Kilka kilometrów dalej zirytowana brunetka, bawiła się radiem, co chwilę skacząc po stacjach. Jednak uparcie wszyscy ograniczali się do dwóch typów muzyki: Smętów o miłości i przesłodzonych piosenek świątecznych. Zdenerwowana zerknęła na zegarek. Za dziesięć minut zaczynały się lekcje.
- Czasem dobrze jest się delikatnie spóźnić…
***
Soul dotarła do szkoły jeszcze przed czasem. Okazało się, że lekcje z powodu śnieżycy zostały przesunięte o piętnaście minut do przodu, by uczniowie mieli szansę na dojazd.
Brunetka nie zwracając uwagi na wlepiających w nią wzrok ludzi, wysiadła ze swojego czarnego jak noc samochodu i oparła się o drzwi. Sekundy ciszy zdawały się trwać całą wieczność, gdy wszyscy na parkingu zamilkli widząc ją w takim stroju. W końcu był środek zimy, a ona paradowała ubrana na cieplejszy, jesienny dzień. Zabębniła palcami w maskę wozu i poprawiła torbę na ramieniu. Rozejrzała się leniwie dookoła, szukając wzrokiem pewnej osoby.

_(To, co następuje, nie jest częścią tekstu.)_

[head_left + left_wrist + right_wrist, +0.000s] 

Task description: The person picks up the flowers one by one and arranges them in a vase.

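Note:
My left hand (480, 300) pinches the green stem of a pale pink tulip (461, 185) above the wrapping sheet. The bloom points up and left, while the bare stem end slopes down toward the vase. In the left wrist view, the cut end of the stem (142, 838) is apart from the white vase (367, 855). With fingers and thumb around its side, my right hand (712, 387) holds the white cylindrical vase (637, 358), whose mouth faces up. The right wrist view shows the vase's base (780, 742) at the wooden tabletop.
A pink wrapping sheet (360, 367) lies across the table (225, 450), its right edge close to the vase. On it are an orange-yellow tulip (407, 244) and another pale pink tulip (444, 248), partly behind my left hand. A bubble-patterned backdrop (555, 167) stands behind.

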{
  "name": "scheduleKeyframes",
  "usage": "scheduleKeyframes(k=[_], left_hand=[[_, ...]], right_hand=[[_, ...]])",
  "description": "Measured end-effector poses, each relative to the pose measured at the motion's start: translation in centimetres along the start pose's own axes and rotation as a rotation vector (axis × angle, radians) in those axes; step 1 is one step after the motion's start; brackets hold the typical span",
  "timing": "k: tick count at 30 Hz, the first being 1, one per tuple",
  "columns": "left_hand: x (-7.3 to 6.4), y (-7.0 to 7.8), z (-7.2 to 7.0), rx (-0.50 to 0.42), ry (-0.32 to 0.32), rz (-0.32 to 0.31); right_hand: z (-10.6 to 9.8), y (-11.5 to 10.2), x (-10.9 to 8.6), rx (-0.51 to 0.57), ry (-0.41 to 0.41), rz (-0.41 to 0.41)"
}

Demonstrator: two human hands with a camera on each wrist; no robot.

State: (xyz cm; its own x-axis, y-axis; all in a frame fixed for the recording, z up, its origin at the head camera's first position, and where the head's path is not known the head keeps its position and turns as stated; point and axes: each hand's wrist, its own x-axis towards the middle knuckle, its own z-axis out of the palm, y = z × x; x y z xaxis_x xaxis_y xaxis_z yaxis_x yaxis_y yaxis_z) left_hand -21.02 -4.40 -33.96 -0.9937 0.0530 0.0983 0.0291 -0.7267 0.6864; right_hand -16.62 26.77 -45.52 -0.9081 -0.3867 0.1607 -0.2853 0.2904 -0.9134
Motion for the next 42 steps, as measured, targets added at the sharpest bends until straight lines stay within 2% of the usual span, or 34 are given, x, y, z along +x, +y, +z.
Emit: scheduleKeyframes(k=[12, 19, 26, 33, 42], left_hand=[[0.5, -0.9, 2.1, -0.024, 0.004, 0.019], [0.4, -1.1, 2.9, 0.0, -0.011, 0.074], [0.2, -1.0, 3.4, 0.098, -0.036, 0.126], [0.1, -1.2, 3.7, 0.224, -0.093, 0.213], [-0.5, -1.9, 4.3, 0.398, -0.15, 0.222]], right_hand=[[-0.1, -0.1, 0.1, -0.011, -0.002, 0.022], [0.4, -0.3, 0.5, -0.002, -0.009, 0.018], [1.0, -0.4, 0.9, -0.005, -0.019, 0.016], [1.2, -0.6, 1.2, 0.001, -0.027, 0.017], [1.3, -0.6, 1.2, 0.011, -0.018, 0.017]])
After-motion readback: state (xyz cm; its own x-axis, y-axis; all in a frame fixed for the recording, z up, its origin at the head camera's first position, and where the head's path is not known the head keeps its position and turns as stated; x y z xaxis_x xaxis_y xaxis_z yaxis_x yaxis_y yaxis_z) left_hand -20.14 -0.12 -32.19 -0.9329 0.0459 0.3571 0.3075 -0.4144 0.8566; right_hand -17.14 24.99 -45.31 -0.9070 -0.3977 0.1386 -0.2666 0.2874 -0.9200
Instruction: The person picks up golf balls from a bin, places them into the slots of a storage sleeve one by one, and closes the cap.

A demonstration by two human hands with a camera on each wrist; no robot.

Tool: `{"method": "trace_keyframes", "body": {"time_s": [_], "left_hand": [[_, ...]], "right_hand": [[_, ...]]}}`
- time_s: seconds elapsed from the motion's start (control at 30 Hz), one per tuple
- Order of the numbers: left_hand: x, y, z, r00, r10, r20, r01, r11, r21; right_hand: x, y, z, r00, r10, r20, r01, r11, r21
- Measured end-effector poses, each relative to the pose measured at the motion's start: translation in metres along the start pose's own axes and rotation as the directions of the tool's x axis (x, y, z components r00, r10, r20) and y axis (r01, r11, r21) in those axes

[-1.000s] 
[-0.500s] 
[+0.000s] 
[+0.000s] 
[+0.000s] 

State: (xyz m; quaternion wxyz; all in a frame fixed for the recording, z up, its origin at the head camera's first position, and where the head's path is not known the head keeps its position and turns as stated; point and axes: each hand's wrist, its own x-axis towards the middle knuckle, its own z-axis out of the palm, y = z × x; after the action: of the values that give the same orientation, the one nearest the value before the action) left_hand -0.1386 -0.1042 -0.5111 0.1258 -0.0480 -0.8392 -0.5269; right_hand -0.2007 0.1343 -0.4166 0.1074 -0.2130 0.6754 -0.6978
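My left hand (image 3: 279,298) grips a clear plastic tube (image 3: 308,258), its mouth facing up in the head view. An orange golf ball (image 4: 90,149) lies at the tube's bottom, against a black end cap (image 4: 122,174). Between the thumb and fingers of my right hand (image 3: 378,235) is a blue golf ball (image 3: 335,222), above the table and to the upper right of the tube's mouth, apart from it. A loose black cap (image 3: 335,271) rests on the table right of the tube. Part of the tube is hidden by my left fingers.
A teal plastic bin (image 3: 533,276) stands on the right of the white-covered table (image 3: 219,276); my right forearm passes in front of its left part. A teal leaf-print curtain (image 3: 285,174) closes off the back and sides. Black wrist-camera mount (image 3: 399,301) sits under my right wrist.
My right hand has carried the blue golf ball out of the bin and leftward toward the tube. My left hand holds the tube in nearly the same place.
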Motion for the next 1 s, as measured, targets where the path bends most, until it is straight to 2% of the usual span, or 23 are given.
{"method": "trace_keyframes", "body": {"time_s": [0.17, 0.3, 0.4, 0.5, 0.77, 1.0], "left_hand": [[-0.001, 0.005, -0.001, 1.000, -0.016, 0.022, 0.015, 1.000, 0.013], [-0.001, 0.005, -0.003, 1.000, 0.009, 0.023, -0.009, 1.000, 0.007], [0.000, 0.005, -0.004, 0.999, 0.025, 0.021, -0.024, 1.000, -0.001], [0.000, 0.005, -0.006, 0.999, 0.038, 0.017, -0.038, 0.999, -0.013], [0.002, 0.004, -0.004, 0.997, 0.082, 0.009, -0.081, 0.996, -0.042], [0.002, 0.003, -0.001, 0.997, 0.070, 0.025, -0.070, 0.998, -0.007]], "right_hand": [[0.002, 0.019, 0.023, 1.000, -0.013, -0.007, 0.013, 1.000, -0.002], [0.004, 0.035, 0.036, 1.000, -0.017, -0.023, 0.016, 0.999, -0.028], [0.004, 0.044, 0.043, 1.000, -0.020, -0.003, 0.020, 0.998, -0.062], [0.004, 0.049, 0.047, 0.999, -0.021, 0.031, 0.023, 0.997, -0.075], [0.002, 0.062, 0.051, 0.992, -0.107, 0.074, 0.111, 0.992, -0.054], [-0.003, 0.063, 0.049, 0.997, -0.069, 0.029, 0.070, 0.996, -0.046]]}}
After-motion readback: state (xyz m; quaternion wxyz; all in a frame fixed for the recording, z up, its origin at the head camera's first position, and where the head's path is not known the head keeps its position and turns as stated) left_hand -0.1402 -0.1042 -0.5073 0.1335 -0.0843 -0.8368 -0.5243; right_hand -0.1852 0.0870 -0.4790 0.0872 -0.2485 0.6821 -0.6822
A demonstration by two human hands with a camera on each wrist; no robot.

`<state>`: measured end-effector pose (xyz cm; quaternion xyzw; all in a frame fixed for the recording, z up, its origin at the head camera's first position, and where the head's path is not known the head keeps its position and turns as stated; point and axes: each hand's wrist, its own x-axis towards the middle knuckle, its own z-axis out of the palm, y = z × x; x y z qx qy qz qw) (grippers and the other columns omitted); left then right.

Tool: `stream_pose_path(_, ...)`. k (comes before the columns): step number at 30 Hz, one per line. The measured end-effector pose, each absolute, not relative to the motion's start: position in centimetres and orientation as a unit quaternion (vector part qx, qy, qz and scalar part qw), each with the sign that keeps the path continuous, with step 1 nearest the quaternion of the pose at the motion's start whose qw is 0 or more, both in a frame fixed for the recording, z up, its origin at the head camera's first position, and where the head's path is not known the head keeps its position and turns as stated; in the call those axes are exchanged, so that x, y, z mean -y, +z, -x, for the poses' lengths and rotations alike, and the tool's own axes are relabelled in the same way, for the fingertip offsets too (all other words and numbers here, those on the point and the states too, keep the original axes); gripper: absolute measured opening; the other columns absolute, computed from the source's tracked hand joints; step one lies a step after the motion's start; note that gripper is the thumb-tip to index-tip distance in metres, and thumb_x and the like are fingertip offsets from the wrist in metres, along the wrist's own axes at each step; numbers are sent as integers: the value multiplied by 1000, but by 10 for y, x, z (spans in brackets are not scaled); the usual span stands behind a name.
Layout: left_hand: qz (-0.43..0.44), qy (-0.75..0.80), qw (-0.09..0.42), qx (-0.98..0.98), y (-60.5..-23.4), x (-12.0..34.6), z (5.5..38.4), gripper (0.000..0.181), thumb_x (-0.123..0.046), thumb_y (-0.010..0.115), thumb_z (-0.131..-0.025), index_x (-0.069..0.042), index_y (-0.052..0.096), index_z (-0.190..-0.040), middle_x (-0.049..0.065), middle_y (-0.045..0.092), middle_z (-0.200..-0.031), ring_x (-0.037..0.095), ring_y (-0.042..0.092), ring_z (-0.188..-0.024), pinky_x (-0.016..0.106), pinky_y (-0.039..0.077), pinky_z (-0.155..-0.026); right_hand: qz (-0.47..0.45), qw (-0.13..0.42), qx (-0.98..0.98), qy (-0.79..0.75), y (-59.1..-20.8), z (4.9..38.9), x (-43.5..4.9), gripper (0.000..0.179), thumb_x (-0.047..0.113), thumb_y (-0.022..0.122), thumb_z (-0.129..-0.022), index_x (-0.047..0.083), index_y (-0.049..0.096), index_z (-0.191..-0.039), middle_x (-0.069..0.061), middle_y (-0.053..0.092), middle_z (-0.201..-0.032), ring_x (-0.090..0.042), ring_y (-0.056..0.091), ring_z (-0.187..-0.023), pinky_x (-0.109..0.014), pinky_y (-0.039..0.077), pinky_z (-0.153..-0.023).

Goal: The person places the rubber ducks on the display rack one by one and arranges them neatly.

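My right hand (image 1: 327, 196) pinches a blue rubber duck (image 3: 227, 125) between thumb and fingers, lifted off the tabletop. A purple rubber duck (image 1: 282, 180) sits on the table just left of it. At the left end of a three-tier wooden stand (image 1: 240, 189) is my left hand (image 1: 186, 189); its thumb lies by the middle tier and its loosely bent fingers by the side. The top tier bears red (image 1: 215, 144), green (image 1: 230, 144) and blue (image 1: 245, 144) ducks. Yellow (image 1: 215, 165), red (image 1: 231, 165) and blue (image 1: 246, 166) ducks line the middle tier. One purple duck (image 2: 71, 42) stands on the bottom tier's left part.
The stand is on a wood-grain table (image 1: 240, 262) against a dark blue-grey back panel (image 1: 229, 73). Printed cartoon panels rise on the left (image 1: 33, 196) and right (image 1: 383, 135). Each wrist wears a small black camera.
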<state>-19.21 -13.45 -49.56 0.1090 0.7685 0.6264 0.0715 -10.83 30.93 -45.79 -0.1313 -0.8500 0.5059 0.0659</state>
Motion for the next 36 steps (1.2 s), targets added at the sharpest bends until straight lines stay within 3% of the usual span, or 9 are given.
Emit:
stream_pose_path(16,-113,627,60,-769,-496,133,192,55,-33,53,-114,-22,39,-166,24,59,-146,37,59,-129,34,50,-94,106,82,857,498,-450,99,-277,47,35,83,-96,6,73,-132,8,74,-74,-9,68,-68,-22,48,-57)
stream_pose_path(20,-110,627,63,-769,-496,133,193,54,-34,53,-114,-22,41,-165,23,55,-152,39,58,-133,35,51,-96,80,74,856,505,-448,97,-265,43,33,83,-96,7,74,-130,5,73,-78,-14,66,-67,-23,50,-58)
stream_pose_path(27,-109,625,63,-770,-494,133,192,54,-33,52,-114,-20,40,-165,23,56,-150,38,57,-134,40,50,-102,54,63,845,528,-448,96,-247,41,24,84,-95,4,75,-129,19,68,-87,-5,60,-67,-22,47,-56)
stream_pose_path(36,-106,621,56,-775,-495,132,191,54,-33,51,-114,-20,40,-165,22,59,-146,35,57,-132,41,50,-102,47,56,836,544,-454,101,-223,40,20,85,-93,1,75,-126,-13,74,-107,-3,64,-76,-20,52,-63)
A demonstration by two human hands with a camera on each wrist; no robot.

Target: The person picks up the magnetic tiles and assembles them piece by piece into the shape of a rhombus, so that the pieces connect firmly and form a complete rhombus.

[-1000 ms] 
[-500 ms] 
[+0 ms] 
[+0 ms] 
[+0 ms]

Znalazła go. Stał oparty o swoje czarne BMW wprost naprzeciwko niej. Śmiał się razem z chłopakami ze szkolnej drużyny sportowej, jak gdyby byli najlepszymi przyjaciółmi od lat. Skrzyżowała ręce na piersiach i rozluźniona wbiła lodowate spojrzenie w jego cudownie srebrne oczy oraz hebanowe, delikatne i miękkie włosy. Zadrżała przypominając sobie dotyk jego, chłodnych dłoni na swym rozpalonym, nagim ciele.
- Stary, jakaś laska się na ciebie gapi.- Zauważył jeden z otaczających czarnowłosego, chłopaków.
- Wygląda jakby zaraz miała „dojść”…
- Co za nogi…
- Że też nie jest jej zimno. Sam bym ją chętnie ogrzał…- Przekomarzali się nawzajem, mierząc, zupełnie nie zdającą sobie z tego sprawy, brunetkę.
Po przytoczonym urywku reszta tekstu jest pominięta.